Extracted records
++++++
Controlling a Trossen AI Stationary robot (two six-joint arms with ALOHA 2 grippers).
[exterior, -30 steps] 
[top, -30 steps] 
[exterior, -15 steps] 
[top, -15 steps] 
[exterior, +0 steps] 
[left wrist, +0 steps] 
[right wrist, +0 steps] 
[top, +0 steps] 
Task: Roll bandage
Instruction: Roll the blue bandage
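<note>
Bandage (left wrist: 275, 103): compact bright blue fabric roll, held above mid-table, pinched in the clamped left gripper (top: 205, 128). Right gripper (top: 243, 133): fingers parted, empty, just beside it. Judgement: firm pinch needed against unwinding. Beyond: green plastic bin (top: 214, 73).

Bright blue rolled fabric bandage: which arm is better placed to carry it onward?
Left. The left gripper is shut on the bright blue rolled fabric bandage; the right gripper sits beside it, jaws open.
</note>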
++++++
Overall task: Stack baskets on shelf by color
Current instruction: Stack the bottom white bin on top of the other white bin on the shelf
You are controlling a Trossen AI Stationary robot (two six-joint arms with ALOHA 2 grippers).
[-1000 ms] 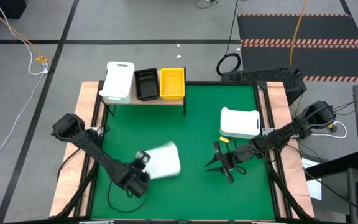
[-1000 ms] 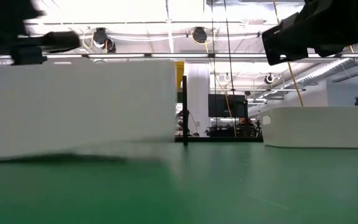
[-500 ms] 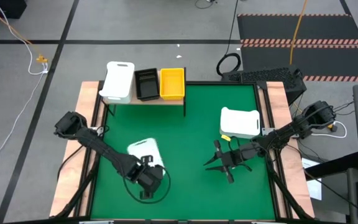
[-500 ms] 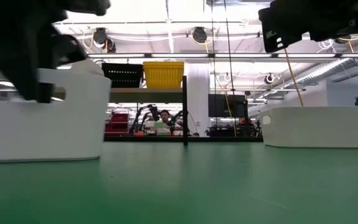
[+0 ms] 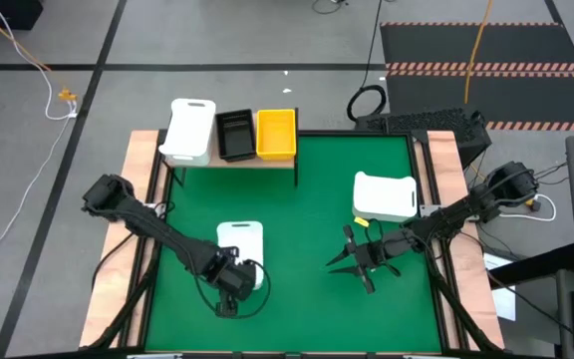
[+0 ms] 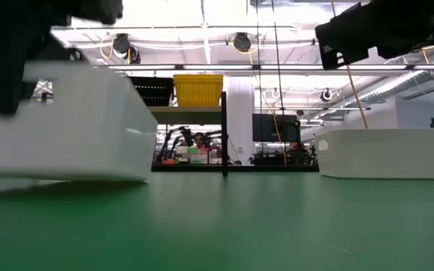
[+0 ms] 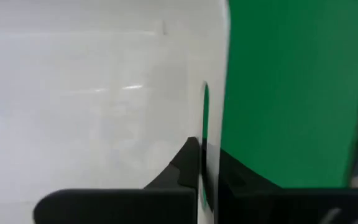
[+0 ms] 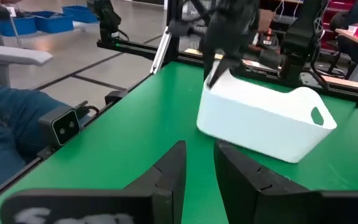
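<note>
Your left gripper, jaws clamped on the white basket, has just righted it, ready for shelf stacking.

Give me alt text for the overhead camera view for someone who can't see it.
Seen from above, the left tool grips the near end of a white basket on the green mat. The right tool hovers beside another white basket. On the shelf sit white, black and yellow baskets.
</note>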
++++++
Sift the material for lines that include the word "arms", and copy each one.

Controlling a Trossen AI Stationary robot (two six-joint arms with ALOHA 2 grippers).
You are controlling a Trossen AI Stationary robot (two six-joint arms with ALOHA 2 grippers).

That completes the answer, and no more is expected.